- **TASK REQUIREMENTS**
Please print out every line of the material, unchanged.
<<<<
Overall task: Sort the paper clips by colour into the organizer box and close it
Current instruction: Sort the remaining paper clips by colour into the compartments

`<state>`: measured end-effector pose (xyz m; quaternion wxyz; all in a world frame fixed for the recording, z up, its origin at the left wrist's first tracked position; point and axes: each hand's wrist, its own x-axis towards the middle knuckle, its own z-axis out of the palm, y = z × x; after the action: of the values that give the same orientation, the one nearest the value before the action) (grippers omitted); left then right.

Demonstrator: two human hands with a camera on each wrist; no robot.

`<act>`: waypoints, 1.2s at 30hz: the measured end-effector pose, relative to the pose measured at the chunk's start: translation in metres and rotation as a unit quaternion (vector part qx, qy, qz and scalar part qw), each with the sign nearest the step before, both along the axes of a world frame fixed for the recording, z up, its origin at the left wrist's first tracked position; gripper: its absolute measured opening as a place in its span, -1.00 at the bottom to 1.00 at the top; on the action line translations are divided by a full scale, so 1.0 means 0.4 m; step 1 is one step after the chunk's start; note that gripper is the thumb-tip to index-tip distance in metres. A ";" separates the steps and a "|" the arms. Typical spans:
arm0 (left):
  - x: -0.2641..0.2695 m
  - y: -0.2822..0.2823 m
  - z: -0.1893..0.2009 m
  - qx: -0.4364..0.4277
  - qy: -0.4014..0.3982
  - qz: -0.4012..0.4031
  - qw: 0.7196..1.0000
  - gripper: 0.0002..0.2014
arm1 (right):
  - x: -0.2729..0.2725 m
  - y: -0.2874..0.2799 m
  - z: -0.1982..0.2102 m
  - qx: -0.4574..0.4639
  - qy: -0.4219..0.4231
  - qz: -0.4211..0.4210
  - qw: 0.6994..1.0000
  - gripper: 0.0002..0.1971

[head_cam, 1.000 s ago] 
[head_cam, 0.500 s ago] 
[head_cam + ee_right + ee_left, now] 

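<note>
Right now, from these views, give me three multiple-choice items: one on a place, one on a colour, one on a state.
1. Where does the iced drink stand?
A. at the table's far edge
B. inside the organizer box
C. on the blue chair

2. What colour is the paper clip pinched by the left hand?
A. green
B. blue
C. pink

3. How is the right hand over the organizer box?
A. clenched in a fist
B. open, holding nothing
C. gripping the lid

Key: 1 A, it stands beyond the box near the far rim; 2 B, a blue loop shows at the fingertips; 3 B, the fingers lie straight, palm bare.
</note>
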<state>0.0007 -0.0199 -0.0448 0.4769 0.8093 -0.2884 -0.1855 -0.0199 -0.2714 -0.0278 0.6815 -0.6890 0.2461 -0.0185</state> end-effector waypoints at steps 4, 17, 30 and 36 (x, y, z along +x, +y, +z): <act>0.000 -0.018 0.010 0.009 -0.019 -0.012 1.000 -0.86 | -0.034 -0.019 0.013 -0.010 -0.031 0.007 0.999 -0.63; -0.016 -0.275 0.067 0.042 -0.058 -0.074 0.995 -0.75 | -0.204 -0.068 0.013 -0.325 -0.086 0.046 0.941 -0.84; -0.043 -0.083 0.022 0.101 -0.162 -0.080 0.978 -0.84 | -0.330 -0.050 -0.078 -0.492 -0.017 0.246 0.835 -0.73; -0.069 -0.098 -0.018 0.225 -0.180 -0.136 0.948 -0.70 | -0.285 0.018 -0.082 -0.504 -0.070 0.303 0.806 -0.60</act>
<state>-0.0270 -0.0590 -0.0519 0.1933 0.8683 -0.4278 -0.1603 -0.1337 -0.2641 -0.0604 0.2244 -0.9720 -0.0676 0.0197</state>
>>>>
- **ANSWER SECTION**
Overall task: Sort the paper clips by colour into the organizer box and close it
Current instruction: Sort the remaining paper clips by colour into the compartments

`<state>`: measured end-effector pose (xyz m; quaternion wxyz; all in a world frame fixed for the recording, z up, its origin at the left wrist's first tracked position; point and axes: each hand's wrist, its own x-axis towards the middle knuckle, its own z-axis out of the palm, y = z × x; after the action: of the values that give the same orientation, the one nearest the value before the action) (grippers omitted); left then right.

Demonstrator: two human hands with a camera on each wrist; no robot.

`<act>`: waypoints, 1.2s at 30hz: the measured end-effector pose, relative to the pose measured at the chunk's start: translation in metres and rotation as a unit quaternion (vector part qx, qy, qz and scalar part qw), each with the sign nearest the step before, both along the axes of a world frame fixed for the recording, z up, its origin at the left wrist's first tracked position; gripper: its absolute measured opening as a place in its span, -1.00 at the bottom to 1.00 at the top; on the action line translations are divided by a full scale, so 1.0 means 0.4 m; step 1 is one step after the chunk's start; note that gripper is the thumb-tip to index-tip distance in metres. A ";" separates the steps and a "|" the arms. Typical spans:
arm0 (left):
  - x: -0.2641..0.2695 m
  - y: -0.2822..0.2823 m
  - z: -0.1893..0.2009 m
  - qx: -0.4364..0.4277
  - qy: -0.4014..0.3982
  - qz: -0.4012..0.4031
  - qw: 0.7196..1.0000
  - gripper: 0.0002..0.2014
arm1 (right):
  - x: -0.2729..0.2725 m
  - y: -0.2874..0.2799 m
  - z: -0.1982..0.2102 m
  - qx: -0.4574..0.4639
  - qy: -0.4219..0.4231
  - qz: -0.4211..0.4210
  - qw: 0.6994..1.0000
  - gripper: 0.0002..0.1971

[head_cam, 1.000 s ago] 
[head_cam, 0.500 s ago] 
[head_cam + ee_right + ee_left, now] 

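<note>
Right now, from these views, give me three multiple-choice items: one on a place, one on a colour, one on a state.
1. Where does the iced drink stand?
A. at the table's far edge
B. inside the organizer box
C. on the blue chair

2. What colour is the paper clip pinched by the left hand?
A. green
B. blue
C. pink

3. How is the right hand over the organizer box?
A. clenched in a fist
B. open, holding nothing
C. gripping the lid

Key: 1 A, it stands beyond the box near the far rim; 2 B, a blue loop shows at the fingertips; 3 B, the fingers lie straight, palm bare.
</note>
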<state>0.0007 -0.0199 -0.0448 0.4769 0.8093 -0.2884 -0.1855 -0.0199 -0.2714 -0.0278 0.6815 -0.6890 0.2461 -0.0185</state> end-effector waypoints at steps 4, 17, 30 and 36 (x, y, z along +x, +y, +z): <act>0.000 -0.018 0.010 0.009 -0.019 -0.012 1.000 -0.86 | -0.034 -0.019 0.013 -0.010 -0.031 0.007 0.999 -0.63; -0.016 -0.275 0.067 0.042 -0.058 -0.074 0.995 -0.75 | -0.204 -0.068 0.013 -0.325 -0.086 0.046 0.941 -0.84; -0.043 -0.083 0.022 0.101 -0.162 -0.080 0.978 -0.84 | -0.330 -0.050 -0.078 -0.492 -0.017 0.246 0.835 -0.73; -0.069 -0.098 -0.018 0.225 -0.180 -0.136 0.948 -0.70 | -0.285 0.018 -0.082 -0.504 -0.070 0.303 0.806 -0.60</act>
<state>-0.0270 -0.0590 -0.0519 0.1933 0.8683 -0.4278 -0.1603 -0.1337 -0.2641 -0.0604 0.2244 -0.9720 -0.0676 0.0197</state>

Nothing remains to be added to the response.